REQUIRED ACTION: Below is a listing. Write out exactly its lines between the one holding "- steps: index" and the one holding "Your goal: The", inclusive.

AVAILABLE DATA:
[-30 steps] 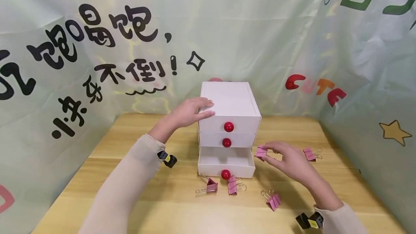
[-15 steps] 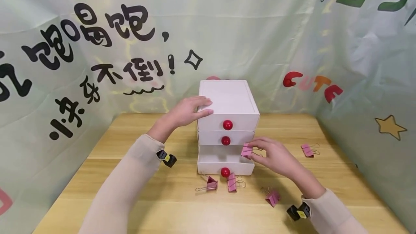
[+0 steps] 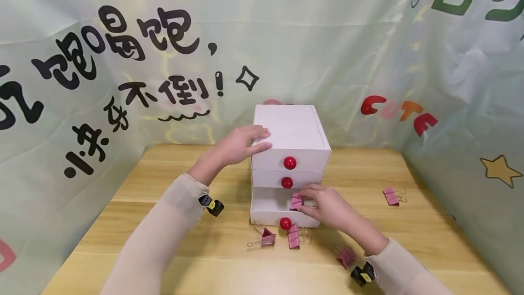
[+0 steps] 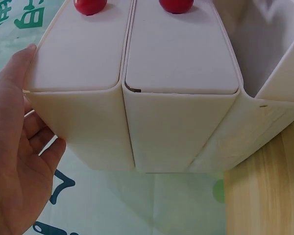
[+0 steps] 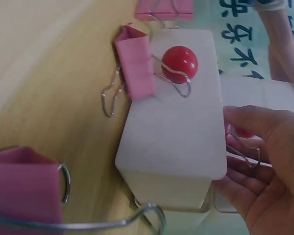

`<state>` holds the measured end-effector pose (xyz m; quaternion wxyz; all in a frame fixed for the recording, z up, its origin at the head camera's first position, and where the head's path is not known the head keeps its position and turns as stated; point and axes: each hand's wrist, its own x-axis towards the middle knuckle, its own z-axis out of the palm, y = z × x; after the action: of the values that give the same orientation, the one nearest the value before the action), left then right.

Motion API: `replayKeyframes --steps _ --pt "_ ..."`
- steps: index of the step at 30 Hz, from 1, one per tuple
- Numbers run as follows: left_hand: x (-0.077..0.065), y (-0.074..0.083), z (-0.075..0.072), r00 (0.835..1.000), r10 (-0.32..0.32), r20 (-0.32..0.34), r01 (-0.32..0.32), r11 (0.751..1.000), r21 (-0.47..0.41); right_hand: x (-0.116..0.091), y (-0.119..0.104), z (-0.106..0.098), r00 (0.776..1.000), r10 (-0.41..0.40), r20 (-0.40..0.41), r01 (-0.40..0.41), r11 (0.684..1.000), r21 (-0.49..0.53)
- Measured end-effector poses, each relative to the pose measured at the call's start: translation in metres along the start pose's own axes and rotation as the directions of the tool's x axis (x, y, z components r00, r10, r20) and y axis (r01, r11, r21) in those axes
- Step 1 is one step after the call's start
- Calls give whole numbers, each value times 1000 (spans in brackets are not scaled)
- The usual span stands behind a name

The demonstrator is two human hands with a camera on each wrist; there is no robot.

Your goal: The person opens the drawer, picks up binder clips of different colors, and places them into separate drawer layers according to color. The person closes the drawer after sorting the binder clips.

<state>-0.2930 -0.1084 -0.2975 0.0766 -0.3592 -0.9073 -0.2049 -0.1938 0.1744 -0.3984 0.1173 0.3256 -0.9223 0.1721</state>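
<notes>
A white drawer unit (image 3: 290,126) with red round knobs stands on the table, its bottom drawer (image 3: 262,218) pulled out. My left hand (image 3: 235,144) rests on the unit's top left edge, fingers extended; the left wrist view shows the hand (image 4: 19,147) against the unit's side. My right hand (image 3: 327,206) pinches a pink binder clip (image 3: 296,201) by thumb and fingers, in the opening of the bottom drawer. In the right wrist view, the drawer front mostly hides that clip, with a wire handle (image 5: 245,152) showing by the fingers.
Two pink binder clips, a left one (image 3: 268,237) and a right one (image 3: 294,236), lie before the drawer. Another clip (image 3: 345,257) lies near my right wrist, and one more clip (image 3: 392,196) farther right. A printed cloth (image 3: 319,49) hangs behind the wooden table (image 3: 221,267).
My right hand has carried the pink binder clip leftward, from beside the drawer unit to inside the bottom drawer's opening. The left hand has stayed on the unit.
</notes>
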Motion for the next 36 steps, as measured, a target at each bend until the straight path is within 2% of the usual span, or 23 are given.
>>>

ANSWER FOR THIS EXERCISE:
- steps: index of the step at 30 Hz, from 1, one per tuple
- Numbers run as follows: left_hand: x (-0.077..0.065), y (-0.074..0.083), z (-0.075..0.072), r00 (0.835..1.000), r10 (-0.32..0.32), r20 (-0.32..0.34), r01 (-0.32..0.32), r11 (0.751..1.000), r21 (-0.47..0.41); right_hand: x (-0.116..0.091), y (-0.119..0.104), z (-0.106..0.098), r00 (0.776..1.000), r10 (-0.41..0.40), r20 (-0.40..0.41), r01 (-0.40..0.41), r11 (0.684..1.000), r21 (-0.49..0.53)
- Measured end-effector poses, each relative to the pose measured at the call's start: translation in metres along the start pose's own axes and rotation as the directions of the tool's x axis (x, y, z components r00, r10, r20) and y axis (r01, r11, r21) in those axes
- Step 1 is one step after the call's start
- Calls give whole numbers, each value times 1000 (spans in brackets are not scaled)
- The usual span stands behind a name

The demonstrator is two human hands with a camera on each wrist; there is no robot.

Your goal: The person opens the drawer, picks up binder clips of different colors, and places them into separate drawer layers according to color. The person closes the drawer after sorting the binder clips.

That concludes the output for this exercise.